En décembre, les sénateurs avaient stoppé l'examen du projet qui doit moderniser un cadre qui date de 1991 avant de s'attaquer au détail. Ils avaient prié leur commission préparatoire de revenir avec un texte "économiquement supportable", a rappelé le rapporteur Robert Cramer (Verts/GE).
Après plus de trois heures de discussion, le corset a été desserré autour des sociétés anonymes et le résultat est plus proche de la copie adoptée il y a un an par le National. En attendant de dire s'ils renonçent à toute exigence de représentativité des femmes au sein des directions, les sénateurs ont accepté par 29 voix contre 13 l'introduction d'une marge de fluctuation du capital.
Le conseil d'administration pourrait faire varier le capital-actions dans une marge de plus ou moins 50% pendant au plus cinq ans sans devoir passer à chaque fois par l'assemblée générale. La gauche aurait voulu s'en tenir au droit actuel. Il n'y a pas de nécessité d'agir et la marge affaiblira les actionnaires au bénéfice des organes de la société, a justifié Christian Levrat (PS/FR).
Pertes fiscales
Mais "le casus belli est le droit de timbre", a ajouté le président du PS. La commission veut accorder un traitement fiscal privilégié à la marge qui pourrait faire perdre des dizaines, voire des centaines de millions de recettes fiscales. Les sénateurs n'ont pas encore tranché ce point.
La marge de fluctuation est une des améliorations du projet de loi, elle réduira les charges et la bureaucratie pour les entreprises, a rétorqué Beat Rieder (PDC/VS). La rigidité du cadre actuel désavantage les entreprises suisses, mais la réforme ne doit pas devenir un projet d'optimisation fiscale comme le propose la commission, a relevé la ministre de justice et police Karin Keller-Sutter.
Pas de privilèges
Les sénateurs n'ont pas voulu que les sociétés anonymes puissent avantager certains actionnaires par des actions dites "de loyauté". Ils veulent d'abord une étude sur les effets d'une telle modification.
Ils ont également refusé de faciliter la fondation d'une société grâce à la suppression de la forme authentique.
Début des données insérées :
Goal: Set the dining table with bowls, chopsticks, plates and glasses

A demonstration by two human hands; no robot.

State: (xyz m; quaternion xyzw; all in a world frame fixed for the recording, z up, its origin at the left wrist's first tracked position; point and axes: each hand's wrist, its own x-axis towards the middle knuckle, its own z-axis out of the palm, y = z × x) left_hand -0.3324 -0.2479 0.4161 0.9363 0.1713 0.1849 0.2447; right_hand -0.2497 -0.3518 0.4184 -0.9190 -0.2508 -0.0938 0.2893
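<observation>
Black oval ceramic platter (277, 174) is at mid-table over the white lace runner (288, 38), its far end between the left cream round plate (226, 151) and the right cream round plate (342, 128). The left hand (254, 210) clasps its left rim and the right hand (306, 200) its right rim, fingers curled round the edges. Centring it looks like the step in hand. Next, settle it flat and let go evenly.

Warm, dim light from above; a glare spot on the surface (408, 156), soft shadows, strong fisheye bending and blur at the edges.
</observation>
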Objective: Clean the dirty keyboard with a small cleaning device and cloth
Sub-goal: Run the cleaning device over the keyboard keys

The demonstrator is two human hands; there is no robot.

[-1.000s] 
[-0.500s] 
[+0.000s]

Cette forme est un élément important pour prévenir la criminalité, a expliqué M.Cramer.
Le capital-actions ne doit pas pouvoir être fixé dans une monnaie étrangère et les assemblée générales ne devraient pas pouvoir se tenir à l'étranger, ont encore corrigé les sénateurs.
Initiative Minder
La réforme doit par ailleurs ancrer dans la loi les exigences de l'initiative contre les rémunérations abusives. Les sénateurs ne devraient pas faire beaucoup plus que transcrire les dispositions déjà existantes sous forme d'ordonnance, mais n'ont pas encore tranché sur les bonus.
La gauche a été défaite en matière de transparence salariale. Elle a exigé en vain que le rapport de rémunération annuel concernant le conseil d’administration et la direction mentionne les dons aux partis politiques et les noms des bénéficiaires pour les dons de plus de 10'000 francs.
Pas question de fixer cette exigence uniquement aux entreprises cotées en bourse, a dit Martin Schmid (PLR/GR). Un contre-projet à l'initiative sur la transparence est en consultation, a renchéri la conseillère fédérale. Il faut éviter les contradictions.
Quotas de femmes
Le débat se poursuit avec l'examen des quotas de femmes. Sur le fil, la commission propose de biffer la moitié du dispositif soutenu à une voix près par la Chambre du peuple.
Les conseils d'administration des grandes entreprises cotées en bourse devraient compter au moins 30% de femmes, mais aucune exigence ne serait posée aux directions. Le projet ne prévoit aucune sanction.
Le projet prévoit enfin des dispositions contre la corruption dans le secteur des matières premières.